Comment « apprendre » collectivement à recomposer nos solidarités ? Nouveaux défis de l’action sociale pour demain

Le travail social tant comme forme d’intervention publique que comme action communautaire concerne directement le sens et les modalités de la participation démocratique. Pour le recomposer aujourd’hui, il est essentiel de chercher à donner la parole à tous les concernés à travers des processus de conscientisation. Mais comment apprendre ensemble à relever ce défi, sans reproduire les cloisonnements professionnels, institutionnels, voire même socio-culturels qui bloquent les apprentissages en commun et conduisent à répéter des routines favorables au contrôle et à la quantification des pratiques?
Nos recherches sur l’intervention sociale nous ont amené à explorer les ressources du tournant pragmatiques dans les sciences sociales et à tenter de reprendre les différentes leçons qu’il contient à propos des conditions de production d’un collectif intelligent capable de modifier ses modes de résolution de problème tout en remettant en question les différents rôles impliqués dans ces échanges de pratiques et de savoir. Il a aussi semblé intéressant de combiner ces ressources avec les apports de perspectives plus sensibles aux ancrages contextuels de l’action comme la cognition située, l’auto-confrontation croisée, voire le diagnostic partagé, pour mieux tenir compte de l’influence des processus adaptatifs sur les apprentissages et d’éventuels mécanismes de répétition des comportements. Le désir de changement induit par des formes d’intervention coopératives peut aussi être surdéterminé par des effets de peur et de résistance qui échappent à l’intervention mais s’imposent comme des conditions pour sauvegarder ou renforcer une identité de groupe ou un intérêt commun supposé. En combinant les ressources du pragmatisme social de co-construction et celles d’un situationnisme de précaution, il est possible d’agir en même sur l’accroissement des connaissances partagées et sur l’évitement des blocages suggérés par les habitudes interprétatives.

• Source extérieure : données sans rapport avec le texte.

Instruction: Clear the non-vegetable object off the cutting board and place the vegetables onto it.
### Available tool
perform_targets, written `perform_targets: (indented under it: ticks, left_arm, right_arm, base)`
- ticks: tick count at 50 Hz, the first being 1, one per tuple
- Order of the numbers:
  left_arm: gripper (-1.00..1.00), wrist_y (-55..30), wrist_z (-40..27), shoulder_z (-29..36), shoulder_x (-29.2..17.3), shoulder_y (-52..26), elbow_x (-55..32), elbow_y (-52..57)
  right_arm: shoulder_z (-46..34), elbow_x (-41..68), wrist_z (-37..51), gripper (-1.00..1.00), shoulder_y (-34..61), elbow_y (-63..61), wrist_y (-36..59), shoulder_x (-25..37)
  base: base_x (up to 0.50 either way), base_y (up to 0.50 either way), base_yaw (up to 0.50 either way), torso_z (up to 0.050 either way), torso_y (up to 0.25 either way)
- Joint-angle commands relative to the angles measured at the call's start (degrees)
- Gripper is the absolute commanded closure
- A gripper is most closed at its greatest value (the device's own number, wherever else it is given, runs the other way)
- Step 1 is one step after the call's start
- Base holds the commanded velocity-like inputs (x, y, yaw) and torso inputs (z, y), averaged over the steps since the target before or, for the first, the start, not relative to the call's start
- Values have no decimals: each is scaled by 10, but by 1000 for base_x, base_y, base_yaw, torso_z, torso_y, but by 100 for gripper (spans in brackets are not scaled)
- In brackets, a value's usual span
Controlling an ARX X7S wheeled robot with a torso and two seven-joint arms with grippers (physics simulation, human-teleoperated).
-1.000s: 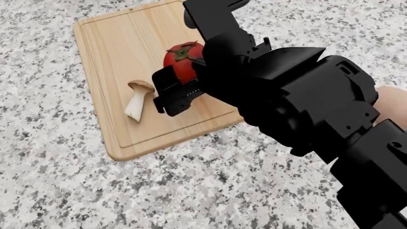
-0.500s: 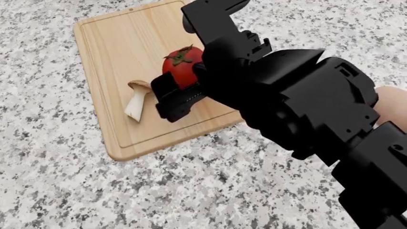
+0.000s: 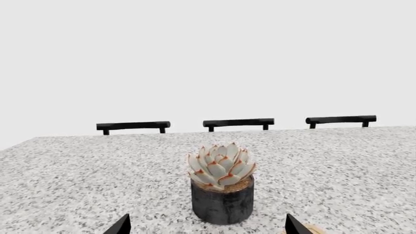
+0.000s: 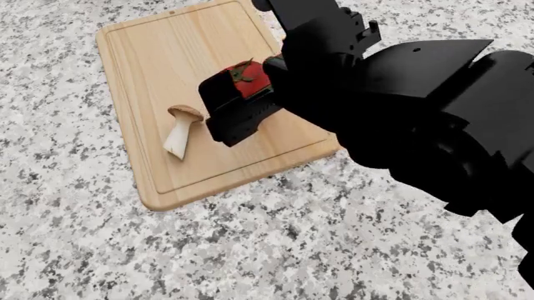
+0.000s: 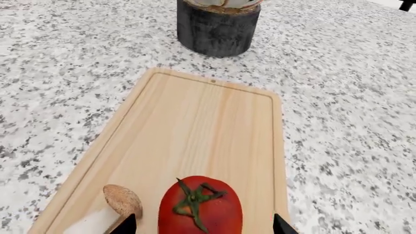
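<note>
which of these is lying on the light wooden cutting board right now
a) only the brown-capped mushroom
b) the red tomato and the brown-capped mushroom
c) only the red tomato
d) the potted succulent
b: the glossy red tomato with a green stem star and the small brown-capped mushroom with a whitish stalk both sit on the light wooden rectangular cutting board.

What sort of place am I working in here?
Likely a simulated kitchen or dining counter: a speckled granite surface, a wooden cutting board holding a tomato and mushroom, a potted succulent, and chair backs behind.
</note>
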Motion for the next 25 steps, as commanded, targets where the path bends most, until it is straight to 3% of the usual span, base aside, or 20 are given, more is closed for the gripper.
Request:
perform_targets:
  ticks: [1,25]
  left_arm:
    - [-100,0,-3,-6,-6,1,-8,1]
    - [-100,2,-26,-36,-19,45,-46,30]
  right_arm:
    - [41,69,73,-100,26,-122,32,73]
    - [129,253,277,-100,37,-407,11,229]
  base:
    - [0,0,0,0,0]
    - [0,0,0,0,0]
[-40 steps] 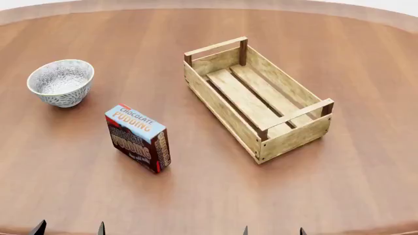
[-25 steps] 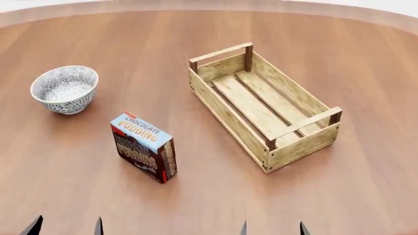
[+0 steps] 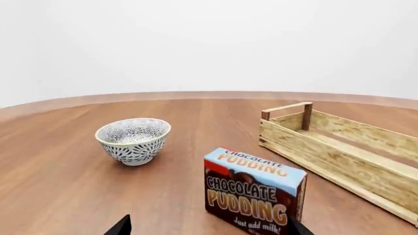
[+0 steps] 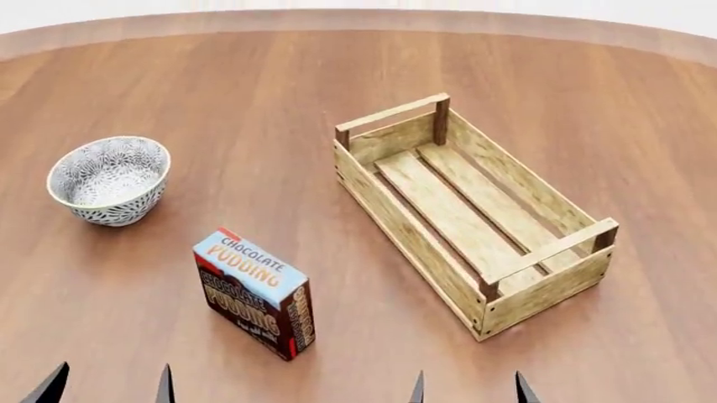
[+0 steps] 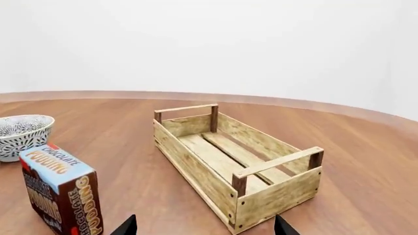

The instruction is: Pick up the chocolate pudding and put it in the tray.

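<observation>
Wooden table [image 4: 224, 101], chocolate pudding [image 4: 254, 294] and tray [image 4: 476, 214] lower in view than before, both tools' tips apart.

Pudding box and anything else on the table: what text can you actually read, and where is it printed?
"CHOCOLATE PUDDING": orange letters on the light-blue top face of the pudding box.
"CHOCOLATE PUDDING": large letters on its dark front face.
"Just add milk!": small script low on that front face, readable only in the left wrist view.
Narrow side panel: lettering runs sideways, partly cut off.
Bowl and crate: no text.
</observation>
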Robot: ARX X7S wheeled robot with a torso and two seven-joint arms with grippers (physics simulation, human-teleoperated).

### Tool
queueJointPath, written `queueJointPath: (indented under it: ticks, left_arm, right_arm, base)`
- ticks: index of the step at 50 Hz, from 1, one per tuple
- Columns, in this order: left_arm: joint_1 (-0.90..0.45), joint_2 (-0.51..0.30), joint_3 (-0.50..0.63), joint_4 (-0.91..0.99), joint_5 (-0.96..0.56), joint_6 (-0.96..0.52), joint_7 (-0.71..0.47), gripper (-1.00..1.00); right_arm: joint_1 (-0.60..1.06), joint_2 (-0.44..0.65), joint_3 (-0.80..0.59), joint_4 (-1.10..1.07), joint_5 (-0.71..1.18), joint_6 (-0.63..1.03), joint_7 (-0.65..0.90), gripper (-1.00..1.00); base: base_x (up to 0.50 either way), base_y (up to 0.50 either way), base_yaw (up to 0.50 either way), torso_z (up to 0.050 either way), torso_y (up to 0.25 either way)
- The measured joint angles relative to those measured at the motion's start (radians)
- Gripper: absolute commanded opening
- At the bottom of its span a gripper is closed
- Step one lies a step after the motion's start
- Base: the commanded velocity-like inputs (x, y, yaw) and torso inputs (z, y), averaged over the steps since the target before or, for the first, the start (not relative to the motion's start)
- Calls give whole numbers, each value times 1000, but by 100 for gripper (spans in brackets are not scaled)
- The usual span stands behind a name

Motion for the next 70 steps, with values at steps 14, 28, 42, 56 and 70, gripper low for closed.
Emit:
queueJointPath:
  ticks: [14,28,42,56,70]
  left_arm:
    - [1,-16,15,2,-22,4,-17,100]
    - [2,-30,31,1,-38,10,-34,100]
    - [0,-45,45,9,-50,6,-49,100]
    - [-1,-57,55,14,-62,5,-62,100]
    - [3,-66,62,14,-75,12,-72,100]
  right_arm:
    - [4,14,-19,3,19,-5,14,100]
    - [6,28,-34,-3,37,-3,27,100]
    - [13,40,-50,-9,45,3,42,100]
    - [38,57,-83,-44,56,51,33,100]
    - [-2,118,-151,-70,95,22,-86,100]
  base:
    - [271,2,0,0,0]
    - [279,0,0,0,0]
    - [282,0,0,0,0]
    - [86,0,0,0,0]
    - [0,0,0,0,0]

Mais un élément supplémentaire nous semble encore devoir être pris en compte au-delà de cette tentative de combinaison de deux ressources théoriques liées à l’intervention dans les champs pratiques. Il s’agit de la gouvernance de ces processus d’intervention. Il ne s’agit pas uniquement dans ce cas de s’interroger sur les pouvoirs subsidiants, les missions ou les textes législatifs. La question est d’abord celle de la place qu’occupe dans les réflexions et les tentatives de transformation des interventions la fonction remplie par leur gouvernance. Comment cette question est réappropriée par les acteurs concernés, quelle place elle occupe pour eux, selon quel angle d’approche ? La fonction de gouvernance n’est pas extérieure aux acteurs qu’elle concerne et ceci pas uniquement pour des raisons critiques liées au fait de subir une forme d’action sur l’action des autres, donc un pouvoir. La fonction de gouvernance est aussi dépendante de la manière dont chacun conçoit son rôle et son potentiel d’incitation. Théoriser cette fonction pour les acteurs concernés c’est la condition première d’une attitude plus active à son égard.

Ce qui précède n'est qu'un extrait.